The election of a new government and an assertive and equally media savvy minister — Turnbull is known in the communications portfolio as the “chairman of the board” — has challenged Scott’s charmed life as leader of an ever-expanding ABC.

The DFAT contract has been pulled and Turnbull has picked up on the Lewis observation that the end of cheap government finance means the business case is no longer there for large-scale investment in facilities. Turnbull has been critical, for example, of the ABC’s determination to build a large new production facility at its Southbank headquarters in Melbourne.

Scott acknowledges this. In his recent speech he laid out a new operating paradigm:

“There is a strong argument that in an era of scarce funding, the default position should be that unless there is a compelling financial — or importantly, editorial — reason for an activity to remain in-house, or unless it relates to an area of core competence for the ABC, outsourcing must be looked at.”

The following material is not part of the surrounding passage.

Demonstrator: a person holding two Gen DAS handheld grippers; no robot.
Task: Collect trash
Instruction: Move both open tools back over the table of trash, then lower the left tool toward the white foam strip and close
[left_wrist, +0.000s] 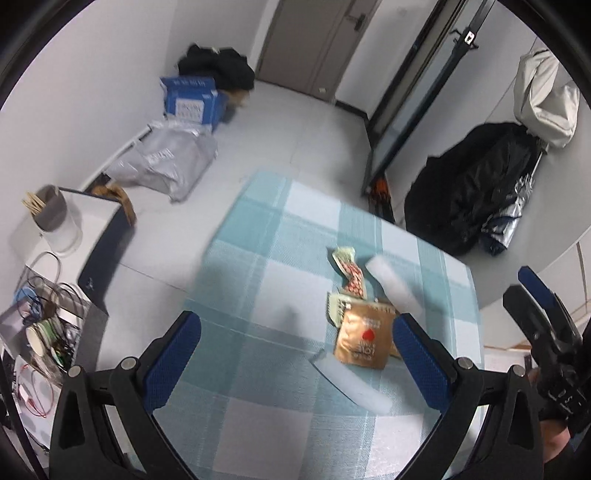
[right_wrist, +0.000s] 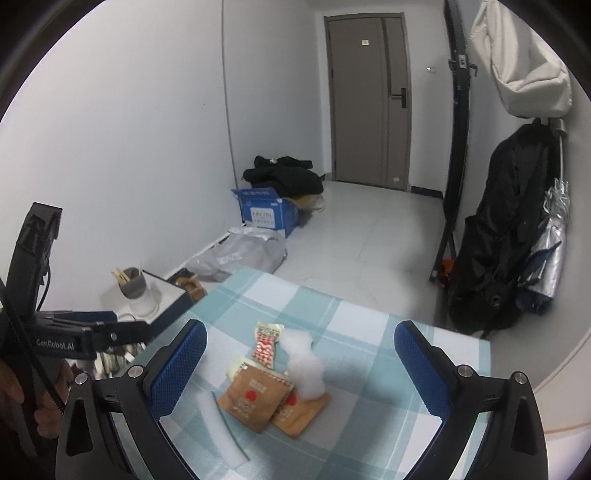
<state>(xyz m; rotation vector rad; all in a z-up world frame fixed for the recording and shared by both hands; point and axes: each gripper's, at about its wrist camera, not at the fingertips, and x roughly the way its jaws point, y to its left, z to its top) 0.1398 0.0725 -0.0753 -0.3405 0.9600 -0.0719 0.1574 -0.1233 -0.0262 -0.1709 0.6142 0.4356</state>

Turnbull might think differently about Southbank if he came from the Garden State, but watching the Scott and Turnbull interplay has been one of the year’s more intriguing pieces of political theatre.

Scott now faces the dual challenge of refunding Canberra its fiscal demand, as well as pushing a change-weary ABC to embrace another major round of changes, to accommodate what he rightly describes as the inexorable shift in audiences to the internet. This, he says, must involve some content choices.

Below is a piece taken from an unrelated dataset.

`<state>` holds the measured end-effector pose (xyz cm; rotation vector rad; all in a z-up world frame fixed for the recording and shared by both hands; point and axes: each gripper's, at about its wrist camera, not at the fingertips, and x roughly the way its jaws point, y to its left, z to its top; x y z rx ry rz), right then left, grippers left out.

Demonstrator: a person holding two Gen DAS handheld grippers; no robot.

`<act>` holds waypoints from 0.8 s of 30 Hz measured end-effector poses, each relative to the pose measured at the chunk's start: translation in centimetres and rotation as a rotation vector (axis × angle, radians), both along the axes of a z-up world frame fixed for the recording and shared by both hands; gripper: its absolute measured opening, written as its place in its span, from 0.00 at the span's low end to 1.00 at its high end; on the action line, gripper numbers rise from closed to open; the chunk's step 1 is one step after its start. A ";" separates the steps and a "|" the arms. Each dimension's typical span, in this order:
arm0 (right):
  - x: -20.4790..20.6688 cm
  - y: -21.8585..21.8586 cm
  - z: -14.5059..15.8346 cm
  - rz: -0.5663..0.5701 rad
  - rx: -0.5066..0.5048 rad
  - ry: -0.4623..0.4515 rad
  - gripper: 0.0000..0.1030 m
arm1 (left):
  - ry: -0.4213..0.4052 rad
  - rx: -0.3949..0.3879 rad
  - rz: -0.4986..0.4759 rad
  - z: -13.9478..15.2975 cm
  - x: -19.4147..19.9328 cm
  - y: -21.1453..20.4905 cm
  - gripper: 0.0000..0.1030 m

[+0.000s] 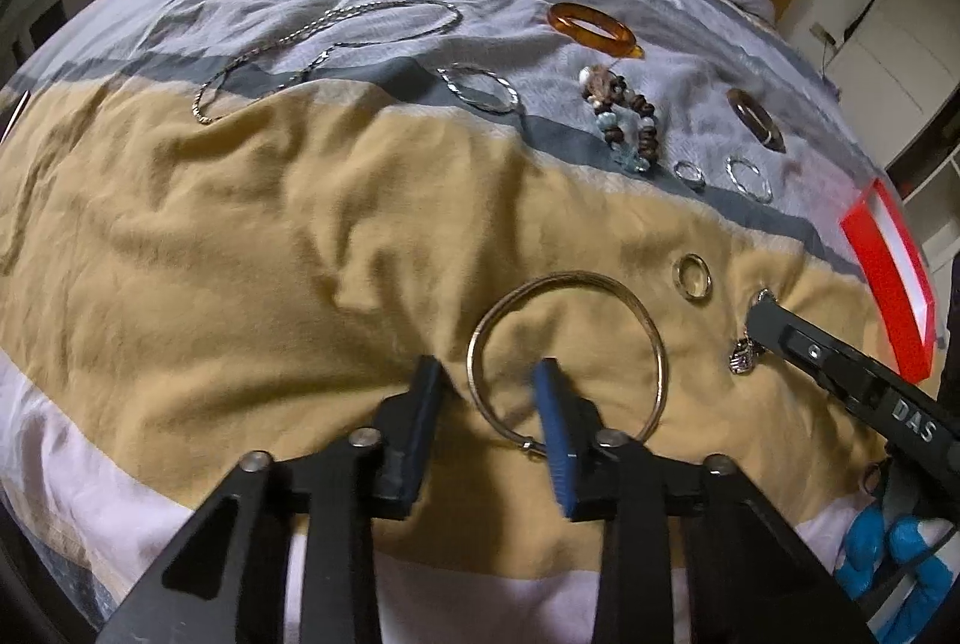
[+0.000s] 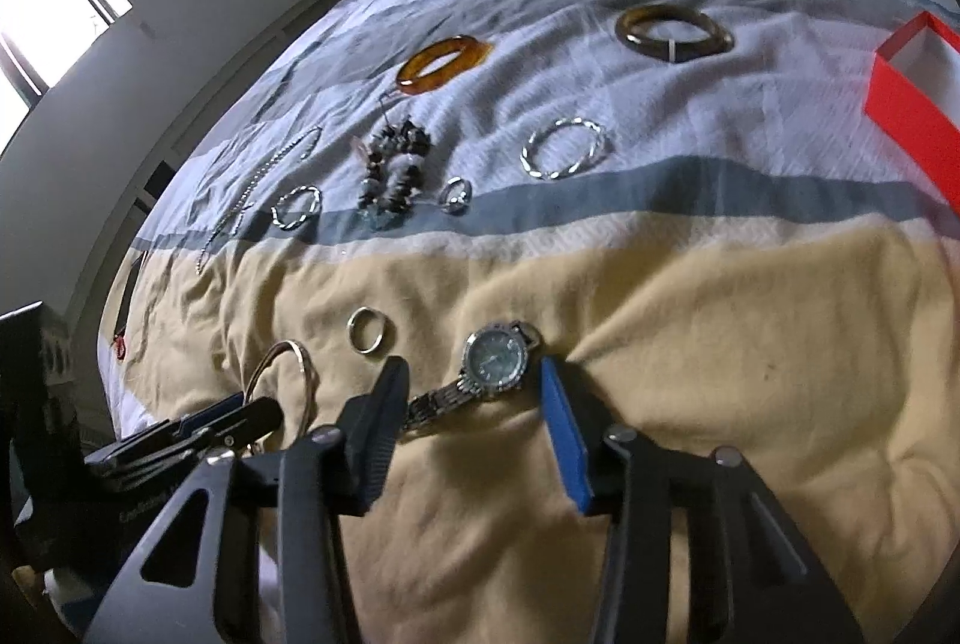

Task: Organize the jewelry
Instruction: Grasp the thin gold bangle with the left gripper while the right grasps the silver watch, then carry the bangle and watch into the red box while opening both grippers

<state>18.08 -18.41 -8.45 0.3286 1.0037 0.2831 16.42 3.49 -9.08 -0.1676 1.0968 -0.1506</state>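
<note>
Jewelry is laid out on a bed (image 1: pixel 210 236) with a striped cover, and the pick-up step is in hand on the tan band at its near edge. A red box (image 2: pixel 900 104) with a white lining sits at the bed's right edge; only part of it shows, and nothing can be seen in it – no piece appears to have been put away yet.

The left tool (image 1: pixel 487 374) is lowered over a gold bangle (image 1: pixel 567 350), one finger inside the hoop and one outside, so the near rim lies in the gap. The jaws are apart – not yet pressing the wire.

The right tool (image 2: pixel 474 383) straddles a watch (image 2: pixel 495 356): the face and strap lie between jaws that stand apart, clear of both.

A plain ring (image 1: pixel 693 278) lies just beyond, between the two pieces.

As a judgement, the next move calls for each tool to be closed squarely on thin, slippery metal that is sunk a little into soft cloth, then lifted toward the box.
</note>
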 end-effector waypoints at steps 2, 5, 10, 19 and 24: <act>0.4 0.1 -0.2 -0.004 -0.007 -0.001 0.34 | -0.011 0.020 -0.008 0.0 0.0 -0.4 0.19; 0.8 0.4 -0.4 -0.004 -0.026 -0.001 0.29 | -0.020 0.036 -0.009 0.0 0.0 -0.6 0.14; 0.8 0.2 -0.4 0.004 -0.027 -0.001 0.23 | -0.036 0.040 -0.018 0.3 0.0 -0.6 0.05; -1.4 0.6 1.8 0.044 -0.019 -0.055 0.22 | -0.082 0.057 -0.017 2.6 -1.2 -0.7 0.04; -3.2 0.5 4.2 0.055 -0.007 -0.108 0.22 | -0.121 0.092 -0.022 4.6 -2.4 -1.1 0.03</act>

Television in the digital era

It was academic George Gelder who, 20 years ago, predicted the demise of television as a mass medium, in a seminal work dubbed, Life After Television. Gelder predicted the roll out of limitless broadband through fibre-optics and the inexorable increase in microchip power, anything capable of being delivered by a computer server and network would. In Gelder’s scenario, television would remain, but would focus on big live events such as sport and Australian Idol, and mass populist formats such as reality programming.

Television as a platform remains impressively resilient, but much of what Gelder predicted is playing out — instinctively, it feels we are one (short) digital generation of technology away from the much-vaunted internet TV going mainstream. A suburban Dick Smith store manager recently told me the new $49 Chromecast key from Google, which enables easy internet streaming to the big screen, is selling like hotcakes to mums and dads in their suburban homes.

Turnbull describes the internet as the uber platform transforming all before it; indeed, he employed this argument for the reneging of the ABC’s Australia Network contract. Why was the ABC investing in old broadcast technologies to deliver programs to Asia, when the same could be delivered via the internet?

It is a question which could be asked about the ABC’s broader platform. Today, the quality of compressed streamed media is truly impressive. And as higher-speed internet gets rolled out via the National Broadband Network, the need for television and radio technologies — and all the attendant Rolls Royce costs which go with it — becomes increasingly redundant.

Equally, at the flick of a pen at the Australian Communications and Media Authority, the digital standard for video could be upgraded from MPEG2 to MPEG4, and the current four-channel ensembles could be immediately doubled to eight channels, watchable on most flat-screen TVs.

Scott trained at the Kennedy School of Government and is a strategy-first person. A while ago he commissioned consultants, LEK, to lay out a road map for the future. Not surprisingly, the report recommends the abandonment of old technology management structures, calling for the focus to be on audiences and their content needs. All very digital orthodox.

“Having confidently embraced digital in the 2000s, the ABC is a case study for purposeful transformation.”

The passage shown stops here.